From the entries below, reproduce exactly the line containing "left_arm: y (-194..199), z", the line containing "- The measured", and every line in between, with nothing added.

_Source material_:

§

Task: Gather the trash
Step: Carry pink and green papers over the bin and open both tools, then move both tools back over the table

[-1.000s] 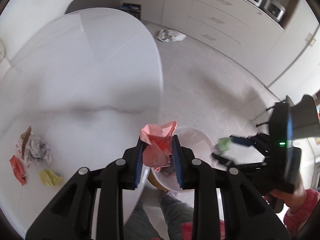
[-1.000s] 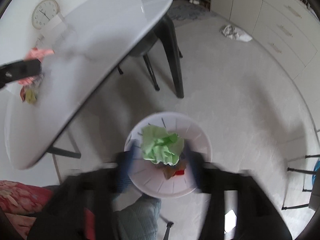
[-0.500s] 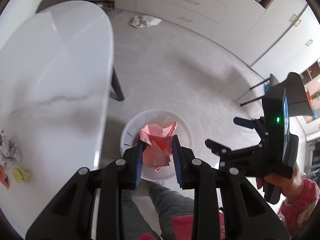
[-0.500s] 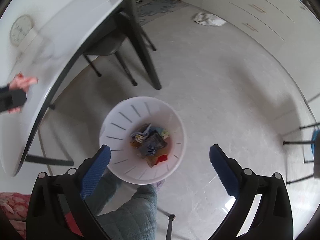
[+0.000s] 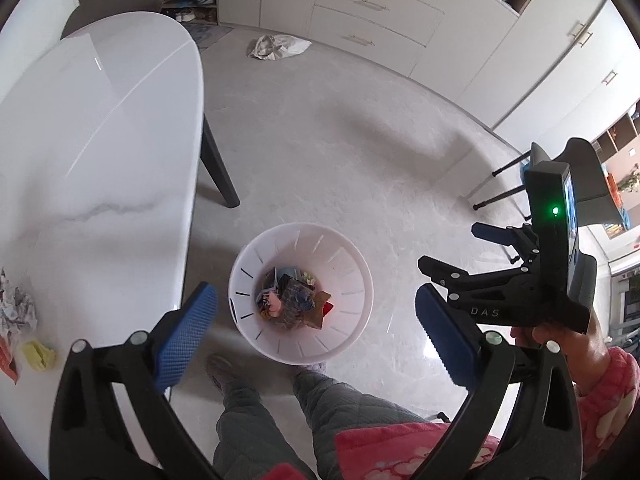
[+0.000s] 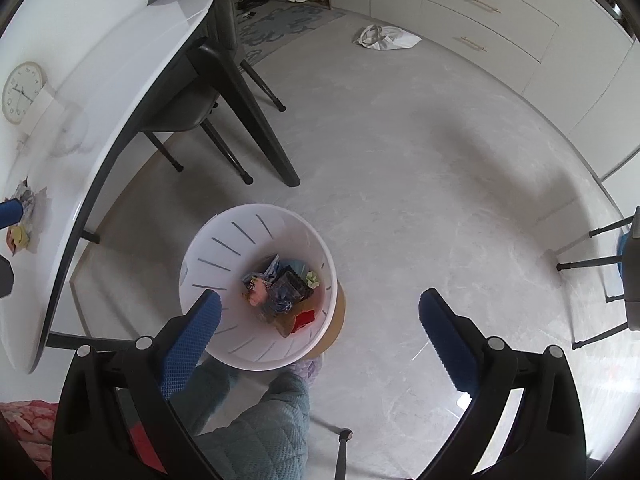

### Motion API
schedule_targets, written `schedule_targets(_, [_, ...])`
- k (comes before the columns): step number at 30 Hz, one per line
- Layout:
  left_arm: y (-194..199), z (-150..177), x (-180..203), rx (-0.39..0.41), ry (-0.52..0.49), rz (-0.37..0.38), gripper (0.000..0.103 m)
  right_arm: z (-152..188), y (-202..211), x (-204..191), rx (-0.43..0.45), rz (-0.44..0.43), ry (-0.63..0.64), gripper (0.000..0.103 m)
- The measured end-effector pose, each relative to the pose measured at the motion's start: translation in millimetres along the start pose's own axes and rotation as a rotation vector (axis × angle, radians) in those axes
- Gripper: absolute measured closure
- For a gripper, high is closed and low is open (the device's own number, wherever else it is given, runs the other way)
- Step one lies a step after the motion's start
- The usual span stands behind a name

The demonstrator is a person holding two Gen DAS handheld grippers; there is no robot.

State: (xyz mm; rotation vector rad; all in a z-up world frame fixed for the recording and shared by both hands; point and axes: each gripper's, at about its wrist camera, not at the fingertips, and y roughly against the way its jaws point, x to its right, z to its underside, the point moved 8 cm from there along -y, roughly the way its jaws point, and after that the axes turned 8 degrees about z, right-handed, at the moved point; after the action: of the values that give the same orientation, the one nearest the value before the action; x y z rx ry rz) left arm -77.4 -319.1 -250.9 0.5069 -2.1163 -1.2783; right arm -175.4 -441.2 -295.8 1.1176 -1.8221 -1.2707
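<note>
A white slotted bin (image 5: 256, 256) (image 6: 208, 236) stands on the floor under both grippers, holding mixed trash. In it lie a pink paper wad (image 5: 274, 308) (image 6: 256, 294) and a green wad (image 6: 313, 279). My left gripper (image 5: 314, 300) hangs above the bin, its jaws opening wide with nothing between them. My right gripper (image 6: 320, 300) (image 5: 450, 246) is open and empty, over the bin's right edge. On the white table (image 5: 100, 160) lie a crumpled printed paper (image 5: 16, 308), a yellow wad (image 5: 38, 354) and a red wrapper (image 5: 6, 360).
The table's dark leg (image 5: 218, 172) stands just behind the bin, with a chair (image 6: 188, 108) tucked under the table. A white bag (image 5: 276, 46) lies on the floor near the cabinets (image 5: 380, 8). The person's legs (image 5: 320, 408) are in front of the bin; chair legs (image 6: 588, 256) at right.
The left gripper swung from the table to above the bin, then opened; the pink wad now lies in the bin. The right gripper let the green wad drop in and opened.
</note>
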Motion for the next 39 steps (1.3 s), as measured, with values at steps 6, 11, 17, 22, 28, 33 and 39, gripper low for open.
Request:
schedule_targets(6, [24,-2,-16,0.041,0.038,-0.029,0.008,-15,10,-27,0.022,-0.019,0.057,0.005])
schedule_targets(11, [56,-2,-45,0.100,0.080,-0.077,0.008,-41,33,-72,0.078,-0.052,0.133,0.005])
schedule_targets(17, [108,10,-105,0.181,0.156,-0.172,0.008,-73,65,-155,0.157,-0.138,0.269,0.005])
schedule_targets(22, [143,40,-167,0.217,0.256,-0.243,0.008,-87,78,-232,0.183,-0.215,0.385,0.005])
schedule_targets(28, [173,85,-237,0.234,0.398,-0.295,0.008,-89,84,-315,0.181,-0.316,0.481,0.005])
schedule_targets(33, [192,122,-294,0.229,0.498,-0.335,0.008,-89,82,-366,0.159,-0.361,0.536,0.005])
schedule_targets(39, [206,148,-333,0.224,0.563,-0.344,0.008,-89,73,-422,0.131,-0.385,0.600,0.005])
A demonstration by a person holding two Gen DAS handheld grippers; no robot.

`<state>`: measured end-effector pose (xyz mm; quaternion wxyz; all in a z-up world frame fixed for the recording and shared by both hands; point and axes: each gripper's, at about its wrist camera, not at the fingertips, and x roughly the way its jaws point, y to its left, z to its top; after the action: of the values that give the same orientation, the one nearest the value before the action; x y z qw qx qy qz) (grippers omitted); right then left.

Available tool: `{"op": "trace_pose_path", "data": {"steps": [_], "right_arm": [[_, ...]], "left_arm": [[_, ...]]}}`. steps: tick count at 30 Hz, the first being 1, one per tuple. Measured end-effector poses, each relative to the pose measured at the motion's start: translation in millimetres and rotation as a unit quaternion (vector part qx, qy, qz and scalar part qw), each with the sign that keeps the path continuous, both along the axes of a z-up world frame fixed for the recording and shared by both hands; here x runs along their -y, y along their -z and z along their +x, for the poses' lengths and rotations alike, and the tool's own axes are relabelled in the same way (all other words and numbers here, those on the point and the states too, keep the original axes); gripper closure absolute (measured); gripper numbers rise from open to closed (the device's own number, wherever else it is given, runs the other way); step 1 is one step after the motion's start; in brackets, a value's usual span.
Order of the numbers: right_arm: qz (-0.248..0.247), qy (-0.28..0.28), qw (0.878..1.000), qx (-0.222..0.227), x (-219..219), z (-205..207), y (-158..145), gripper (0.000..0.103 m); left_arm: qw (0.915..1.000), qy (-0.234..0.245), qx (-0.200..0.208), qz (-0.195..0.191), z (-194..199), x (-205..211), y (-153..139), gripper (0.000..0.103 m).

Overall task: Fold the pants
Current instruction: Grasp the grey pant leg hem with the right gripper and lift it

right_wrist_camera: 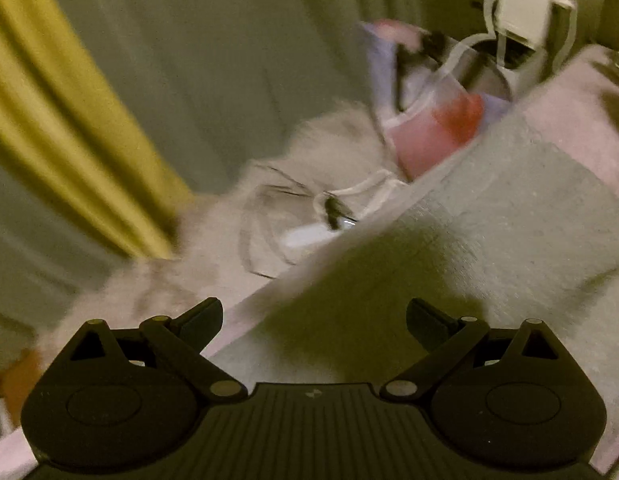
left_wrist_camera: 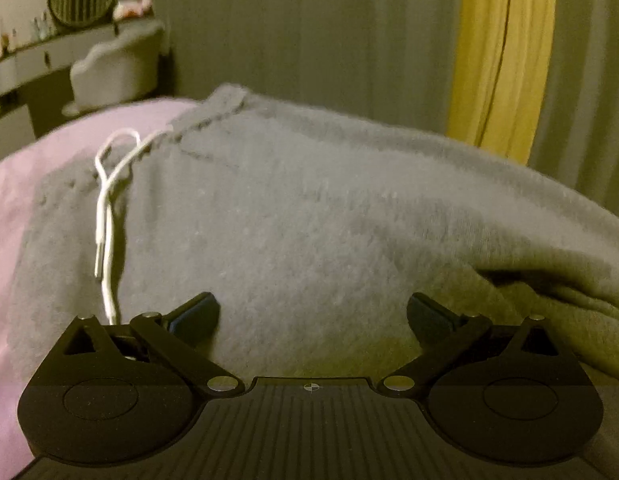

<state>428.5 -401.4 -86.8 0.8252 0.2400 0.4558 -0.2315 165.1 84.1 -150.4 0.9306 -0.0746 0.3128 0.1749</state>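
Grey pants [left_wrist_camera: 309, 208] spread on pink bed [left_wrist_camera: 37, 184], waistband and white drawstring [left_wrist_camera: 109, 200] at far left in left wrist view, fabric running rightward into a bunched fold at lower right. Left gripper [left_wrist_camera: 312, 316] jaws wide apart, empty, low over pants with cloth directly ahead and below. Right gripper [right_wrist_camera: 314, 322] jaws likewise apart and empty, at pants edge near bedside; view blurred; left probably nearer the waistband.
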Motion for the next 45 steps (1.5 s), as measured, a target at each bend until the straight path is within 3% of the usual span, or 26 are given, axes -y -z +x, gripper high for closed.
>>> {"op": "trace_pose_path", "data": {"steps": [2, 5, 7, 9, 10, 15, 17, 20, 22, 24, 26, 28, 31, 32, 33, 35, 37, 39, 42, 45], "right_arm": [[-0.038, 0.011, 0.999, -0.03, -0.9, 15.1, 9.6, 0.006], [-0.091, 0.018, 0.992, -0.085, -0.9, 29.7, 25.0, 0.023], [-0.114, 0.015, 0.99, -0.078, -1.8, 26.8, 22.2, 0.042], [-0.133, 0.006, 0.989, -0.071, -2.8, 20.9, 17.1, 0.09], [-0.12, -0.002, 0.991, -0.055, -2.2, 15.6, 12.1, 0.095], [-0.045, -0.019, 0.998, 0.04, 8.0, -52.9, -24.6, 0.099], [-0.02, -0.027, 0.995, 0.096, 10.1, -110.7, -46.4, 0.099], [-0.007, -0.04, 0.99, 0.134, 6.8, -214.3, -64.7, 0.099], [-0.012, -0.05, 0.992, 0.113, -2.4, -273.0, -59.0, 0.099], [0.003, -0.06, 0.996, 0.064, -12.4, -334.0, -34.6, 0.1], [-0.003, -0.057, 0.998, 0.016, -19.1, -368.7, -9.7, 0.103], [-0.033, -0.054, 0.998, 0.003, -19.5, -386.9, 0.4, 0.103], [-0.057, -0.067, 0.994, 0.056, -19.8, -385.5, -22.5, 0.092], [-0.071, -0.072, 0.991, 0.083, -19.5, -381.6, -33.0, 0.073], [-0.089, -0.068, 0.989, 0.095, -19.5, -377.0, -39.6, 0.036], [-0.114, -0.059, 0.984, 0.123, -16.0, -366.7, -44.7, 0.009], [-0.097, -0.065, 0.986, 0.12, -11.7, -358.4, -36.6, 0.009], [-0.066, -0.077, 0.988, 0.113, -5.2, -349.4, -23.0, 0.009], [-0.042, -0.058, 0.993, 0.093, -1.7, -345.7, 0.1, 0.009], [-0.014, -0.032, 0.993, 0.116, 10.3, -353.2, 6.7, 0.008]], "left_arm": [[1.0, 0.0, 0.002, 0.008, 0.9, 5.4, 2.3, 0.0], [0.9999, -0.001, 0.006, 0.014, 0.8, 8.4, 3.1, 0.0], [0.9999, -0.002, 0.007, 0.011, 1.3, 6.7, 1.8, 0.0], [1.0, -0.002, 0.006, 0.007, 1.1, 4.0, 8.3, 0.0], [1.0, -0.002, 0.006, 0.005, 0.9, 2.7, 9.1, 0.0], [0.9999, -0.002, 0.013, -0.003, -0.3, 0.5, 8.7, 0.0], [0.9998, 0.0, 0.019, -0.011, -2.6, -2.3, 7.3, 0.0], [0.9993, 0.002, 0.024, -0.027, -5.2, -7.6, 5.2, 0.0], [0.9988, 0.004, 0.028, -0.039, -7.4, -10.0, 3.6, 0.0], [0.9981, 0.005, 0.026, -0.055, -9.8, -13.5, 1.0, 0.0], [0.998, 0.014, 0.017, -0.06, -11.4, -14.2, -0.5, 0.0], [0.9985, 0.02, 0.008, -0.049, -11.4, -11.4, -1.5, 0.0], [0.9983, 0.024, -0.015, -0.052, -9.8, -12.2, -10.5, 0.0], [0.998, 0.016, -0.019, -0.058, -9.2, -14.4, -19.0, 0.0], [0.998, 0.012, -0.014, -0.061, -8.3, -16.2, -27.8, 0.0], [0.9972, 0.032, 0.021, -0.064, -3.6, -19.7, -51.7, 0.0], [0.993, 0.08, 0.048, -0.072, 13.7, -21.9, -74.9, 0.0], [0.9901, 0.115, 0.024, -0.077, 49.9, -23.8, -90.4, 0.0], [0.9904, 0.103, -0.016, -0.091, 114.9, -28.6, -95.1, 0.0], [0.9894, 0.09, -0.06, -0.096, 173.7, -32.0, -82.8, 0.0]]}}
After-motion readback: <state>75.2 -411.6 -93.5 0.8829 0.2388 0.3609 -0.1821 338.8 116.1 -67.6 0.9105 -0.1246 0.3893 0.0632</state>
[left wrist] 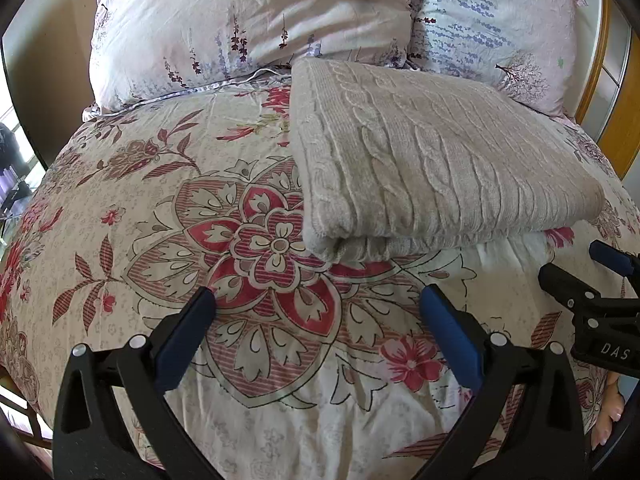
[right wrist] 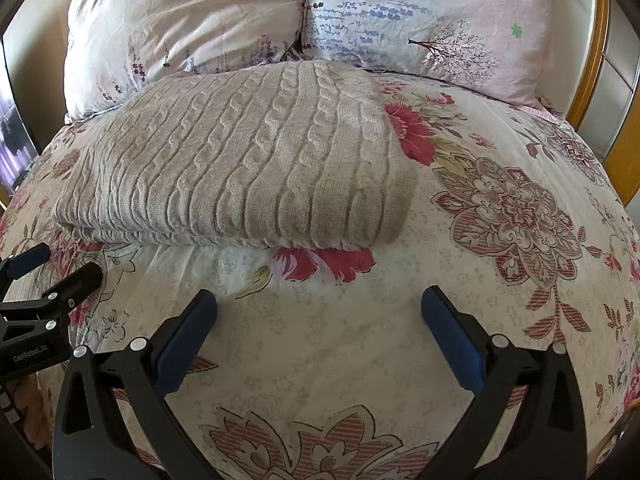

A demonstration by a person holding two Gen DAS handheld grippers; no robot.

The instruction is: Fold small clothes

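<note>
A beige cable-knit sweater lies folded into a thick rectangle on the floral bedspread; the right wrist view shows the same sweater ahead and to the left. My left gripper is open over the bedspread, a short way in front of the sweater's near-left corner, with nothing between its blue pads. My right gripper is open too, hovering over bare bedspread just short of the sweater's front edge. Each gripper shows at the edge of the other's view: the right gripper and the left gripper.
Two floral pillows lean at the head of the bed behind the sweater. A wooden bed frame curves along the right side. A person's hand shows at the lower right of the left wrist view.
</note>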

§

_Written response_:
  left_arm: y (-194..199), z (-150..177), x (-180..203), rx (-0.39..0.41), ry (-0.52..0.49), rz (-0.37..0.38), gripper (0.000..0.103 m)
  right_arm: z (-152..188), y (-202..211), x (-204..191), rx (-0.43..0.45), rz (-0.44..0.43), ry (-0.63..0.64), gripper (0.000..0.103 m)
- The measured end-effector pose, each relative to the pose measured at the motion's start: translation in millimetres along the start pose's own axes and rotation as a rotation vector (axis × angle, radians) in those axes

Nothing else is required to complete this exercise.